Would slippery elm bark be a good maintenance supplement for a cat who is hairball prone and has consequent issues? If not, I will just feed it to the boyfriend.
I'm Camille, and I’m a moderator for this topic. I sent your requested professional a message to follow up with you here, when they are back online.
If I can help further, please let me know. Thank you for your continued patience.
Thanks so much!
I was quite foolish in not asking for the duration of the treatment.
Now that I am calmer, i also realize that some of the old ladies who think themselves experts do not know the difference between aspiration and merely sniffing something. It's true that mineral oil supplied by syringe can aspirate. I doubt, however, than the cat's sniffing his food will do anything to him.
I did check the box that says it is not an emergency, so I don't expect any immediate response.
He's allowed to have a vacation now and then! : )
Thanks so much for replying!
And I was aware that this is *not* an emergency, so I was not upset about waiting.

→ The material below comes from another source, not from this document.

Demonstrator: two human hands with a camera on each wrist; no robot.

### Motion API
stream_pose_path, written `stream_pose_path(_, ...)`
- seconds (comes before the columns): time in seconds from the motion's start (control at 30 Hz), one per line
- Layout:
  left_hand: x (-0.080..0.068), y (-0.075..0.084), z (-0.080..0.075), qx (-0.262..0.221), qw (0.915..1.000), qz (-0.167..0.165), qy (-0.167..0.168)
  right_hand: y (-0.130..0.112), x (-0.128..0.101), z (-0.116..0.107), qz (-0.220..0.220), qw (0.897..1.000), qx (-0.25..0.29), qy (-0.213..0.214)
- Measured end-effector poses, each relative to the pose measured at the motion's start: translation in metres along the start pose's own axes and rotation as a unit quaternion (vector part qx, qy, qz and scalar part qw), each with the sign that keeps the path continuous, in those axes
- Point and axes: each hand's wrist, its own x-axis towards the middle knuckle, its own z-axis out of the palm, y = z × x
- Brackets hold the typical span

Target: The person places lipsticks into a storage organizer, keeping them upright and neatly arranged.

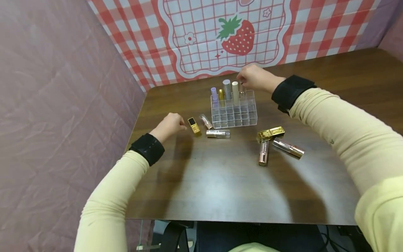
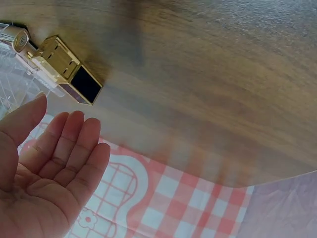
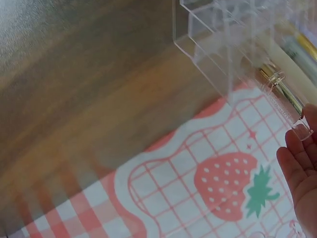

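My right hand [image 1: 256, 77] pinches the top end of a clear-capped lipstick tube with a gold band [image 3: 282, 89]. That tube stands in the back row of a clear lipstick organizer [image 1: 234, 122], at the right end of a row of others. Beside it are a cream tube [image 1: 235, 91], a silver tube with a lilac top [image 1: 227, 88], a gold tube [image 1: 221, 94] and a lilac tube [image 1: 214, 94]. My left hand [image 1: 170, 126] hovers with relaxed fingers, holding nothing. Nearest to it lies a gold lipstick with a black end [image 2: 67, 69].
Left of centre lie a clear-capped tube [image 1: 206, 121] and a silver tube [image 1: 218, 133]. A gold lipstick case [image 1: 271, 133] and two rose-gold tubes, one upright to me [image 1: 263, 153] and one slanted [image 1: 288, 147], lie on the right. A strawberry-patterned cloth [image 1: 204, 38] hangs behind the table [image 1: 201, 189].
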Motion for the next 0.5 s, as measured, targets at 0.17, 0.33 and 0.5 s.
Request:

Just so that I am clear on this: giving my precious furry baby, who is 15 pounds of muscle and meow, a little mineral oil--say 1/2 teaspoon--a day will not cause poor absorption?(I am basically asking what "a lot" is.) How long can I do this?
He seems to be pooping about once a day, which is less than he was with the EN, and it's not as smelly or as yellow, nor is it as soft, so my guess is that he was at more risk of poor absorption of vitamins with the irritated GI tract.